* WHAT YOU HAVE TO DO
Omit every picture, and retype the lines that run from the beginning of the data below through the line containing "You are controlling", inclusive.

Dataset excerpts
= = = = = = =

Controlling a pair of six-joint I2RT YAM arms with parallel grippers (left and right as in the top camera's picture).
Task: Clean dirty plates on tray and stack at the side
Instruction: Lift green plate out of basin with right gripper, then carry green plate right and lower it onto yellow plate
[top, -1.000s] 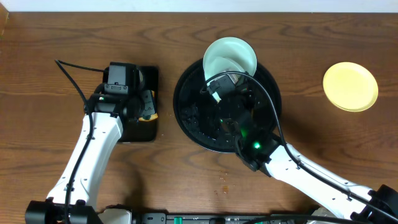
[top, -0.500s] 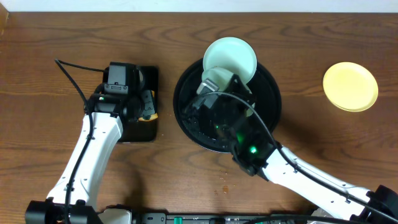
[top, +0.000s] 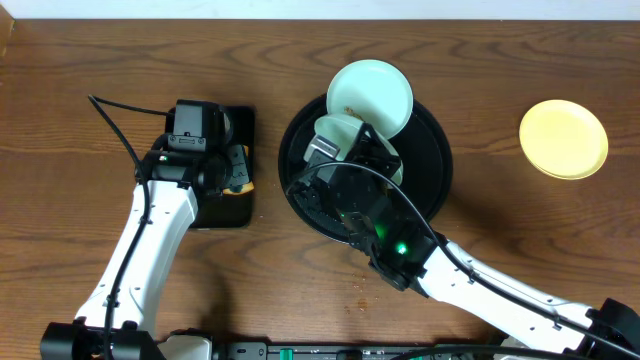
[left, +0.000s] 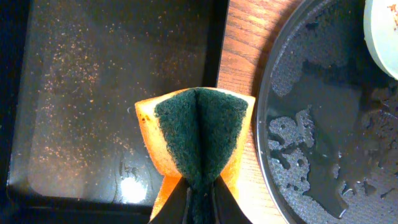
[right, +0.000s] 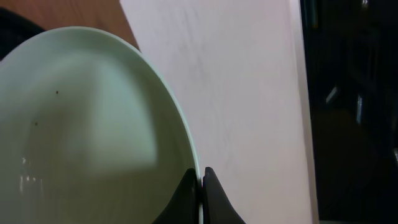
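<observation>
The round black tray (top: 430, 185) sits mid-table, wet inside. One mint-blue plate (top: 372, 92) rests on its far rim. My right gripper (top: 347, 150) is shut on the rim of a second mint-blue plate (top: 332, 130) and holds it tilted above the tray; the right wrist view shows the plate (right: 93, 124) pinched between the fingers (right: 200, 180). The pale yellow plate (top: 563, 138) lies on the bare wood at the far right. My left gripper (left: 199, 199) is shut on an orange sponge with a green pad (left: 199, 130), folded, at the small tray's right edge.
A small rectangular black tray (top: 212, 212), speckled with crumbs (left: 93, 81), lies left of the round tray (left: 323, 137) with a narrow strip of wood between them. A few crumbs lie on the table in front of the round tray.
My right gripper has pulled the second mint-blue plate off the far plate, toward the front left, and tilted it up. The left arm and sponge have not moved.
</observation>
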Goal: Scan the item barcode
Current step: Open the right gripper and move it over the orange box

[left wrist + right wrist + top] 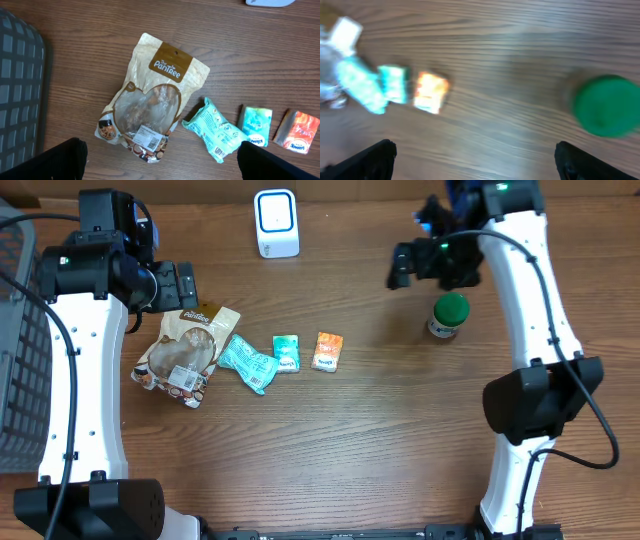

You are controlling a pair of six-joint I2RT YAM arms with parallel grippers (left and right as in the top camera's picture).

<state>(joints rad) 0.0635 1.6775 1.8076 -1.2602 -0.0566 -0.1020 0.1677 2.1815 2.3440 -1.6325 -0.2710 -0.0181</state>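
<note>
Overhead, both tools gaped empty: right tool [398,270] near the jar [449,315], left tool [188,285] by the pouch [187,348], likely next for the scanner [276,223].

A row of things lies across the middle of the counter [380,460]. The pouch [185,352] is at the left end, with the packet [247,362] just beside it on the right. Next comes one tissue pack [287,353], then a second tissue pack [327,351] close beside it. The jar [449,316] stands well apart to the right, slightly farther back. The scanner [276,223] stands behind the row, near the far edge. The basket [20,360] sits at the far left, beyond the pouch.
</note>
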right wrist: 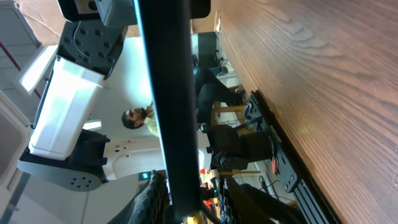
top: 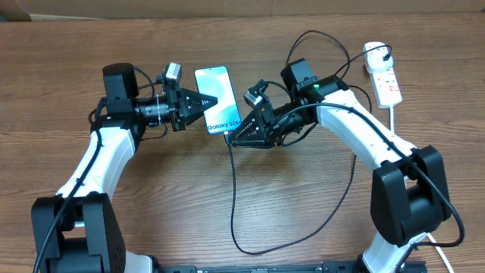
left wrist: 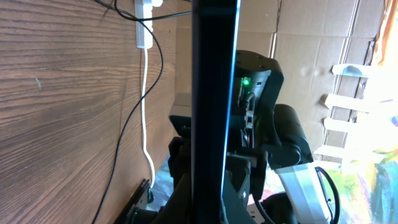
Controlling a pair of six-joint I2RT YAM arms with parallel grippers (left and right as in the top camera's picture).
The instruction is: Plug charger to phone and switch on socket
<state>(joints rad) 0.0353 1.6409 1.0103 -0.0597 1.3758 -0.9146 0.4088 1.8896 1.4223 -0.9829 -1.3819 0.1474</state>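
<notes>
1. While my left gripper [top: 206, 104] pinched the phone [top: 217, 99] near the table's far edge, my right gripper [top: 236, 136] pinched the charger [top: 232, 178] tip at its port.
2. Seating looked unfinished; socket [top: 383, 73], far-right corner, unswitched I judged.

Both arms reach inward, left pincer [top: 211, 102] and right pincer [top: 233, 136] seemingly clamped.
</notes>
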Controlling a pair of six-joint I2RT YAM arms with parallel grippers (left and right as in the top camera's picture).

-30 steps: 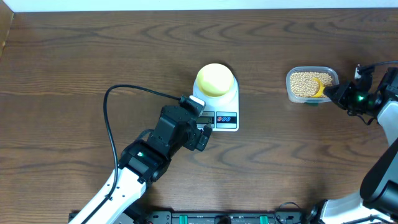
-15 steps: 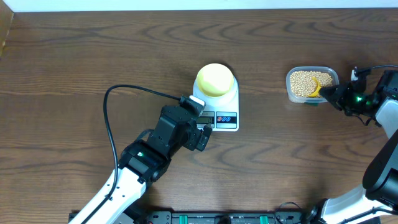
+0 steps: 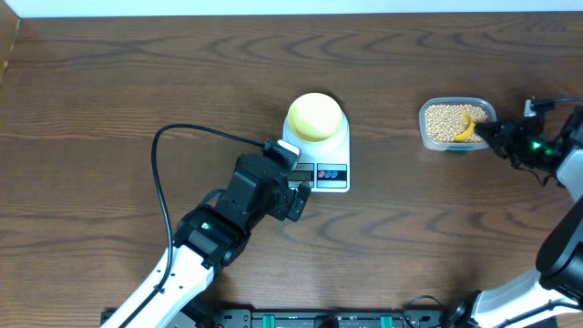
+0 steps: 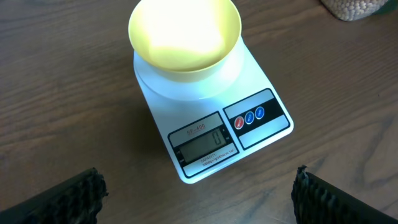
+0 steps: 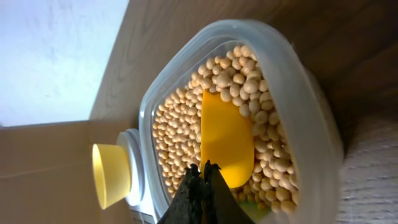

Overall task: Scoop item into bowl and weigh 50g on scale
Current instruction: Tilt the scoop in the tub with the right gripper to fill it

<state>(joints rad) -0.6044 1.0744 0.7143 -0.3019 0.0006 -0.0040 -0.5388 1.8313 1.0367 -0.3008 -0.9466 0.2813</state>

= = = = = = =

* ANSWER SPACE
Controlling a pair of six-joint I2RT YAM arms with parallel grippers (left and right as in the top camera's picture).
Task: Clean dirty plates on tray and stack at the side
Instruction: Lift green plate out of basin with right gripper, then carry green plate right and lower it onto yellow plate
[top, -1.000s] 
[top, -0.500s] 
[top, +0.000s] 
[left, +0.000s] 
[right, +0.000s] 
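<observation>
The round black tray (top: 430, 185) sits mid-table, wet inside. One mint-blue plate (top: 372, 92) rests on its far rim. My right gripper (top: 347, 150) is shut on the rim of a second mint-blue plate (top: 332, 130) and holds it tilted above the tray; the right wrist view shows the plate (right: 93, 124) pinched between the fingers (right: 200, 180). The pale yellow plate (top: 563, 138) lies on the bare wood at the far right. My left gripper (left: 199, 199) is shut on an orange sponge with a green pad (left: 199, 130), folded, at the small tray's right edge.
A small rectangular black tray (top: 212, 212), speckled with crumbs (left: 93, 81), lies left of the round tray (left: 323, 137) with a narrow strip of wood between them. A few crumbs lie on the table in front of the round tray.
My right gripper has pulled the second mint-blue plate off the far plate, toward the front left, and tilted it up. The left arm and sponge have not moved.
</observation>
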Goal: Scan the item barcode
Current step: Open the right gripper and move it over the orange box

[left wrist + right wrist + top] 

You are controlling a pair of six-joint I2RT YAM arms with parallel grippers (left and right as in the top camera's picture).

That's the full output for the exercise.